* **Source material**:
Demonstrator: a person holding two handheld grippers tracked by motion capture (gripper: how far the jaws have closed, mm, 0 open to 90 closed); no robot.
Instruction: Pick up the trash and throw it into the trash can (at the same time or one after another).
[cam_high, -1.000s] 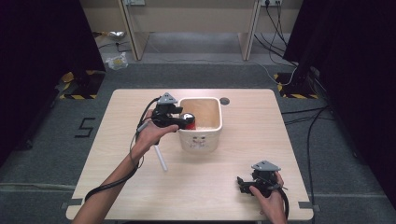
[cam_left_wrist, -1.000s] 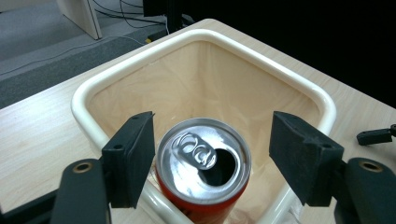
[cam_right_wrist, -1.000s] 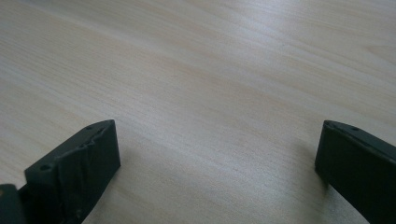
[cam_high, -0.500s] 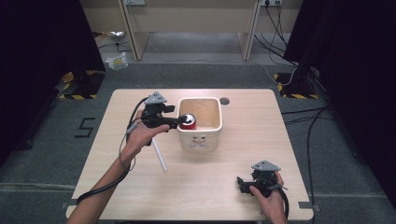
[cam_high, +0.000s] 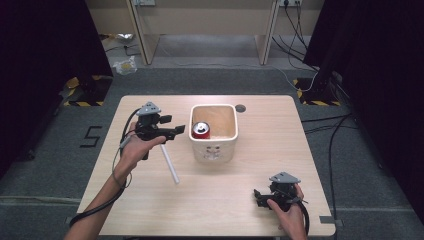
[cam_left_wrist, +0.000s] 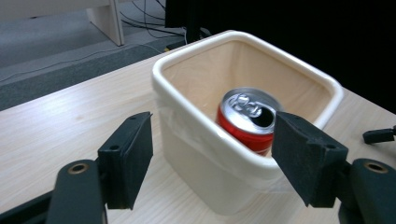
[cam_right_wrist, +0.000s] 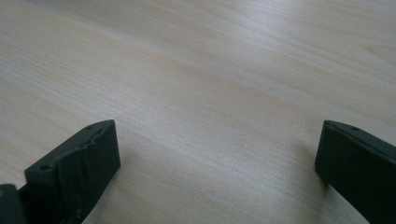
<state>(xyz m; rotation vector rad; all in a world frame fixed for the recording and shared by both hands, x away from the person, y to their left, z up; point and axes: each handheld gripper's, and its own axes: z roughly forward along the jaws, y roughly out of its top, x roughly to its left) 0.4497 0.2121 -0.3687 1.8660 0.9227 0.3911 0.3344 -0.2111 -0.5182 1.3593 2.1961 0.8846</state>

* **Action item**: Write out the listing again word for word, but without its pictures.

* **Expected answer**:
Demonstrator: a person holding two handheld grippers tracked by motion capture (gripper: how far the jaws have closed, mm, 0 open to 90 closed); no robot.
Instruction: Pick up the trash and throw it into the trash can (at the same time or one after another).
[cam_high, -1.000s] 
[cam_left_wrist, -1.000s] 
[cam_right_wrist, -1.000s] 
[cam_high, -0.500s] 
[cam_high, +0.000s] 
[cam_left_wrist, +0.000s] 
[cam_right_wrist, +0.000s] 
<state>(xyz m; rotation vector rad; all in a world frame fixed for the recording and shared by both hands, x away from the person, y to their left, z up; point and axes: each handheld gripper's, and its own axes: z roughly forward along the jaws, y roughly out of its top, x roughly to its left) 0.4497 0.2121 -0.3687 1.8660 0.9227 0.3911 0.3344 -0.2111 -0.5182 1.3593 2.1961 0.8846</state>

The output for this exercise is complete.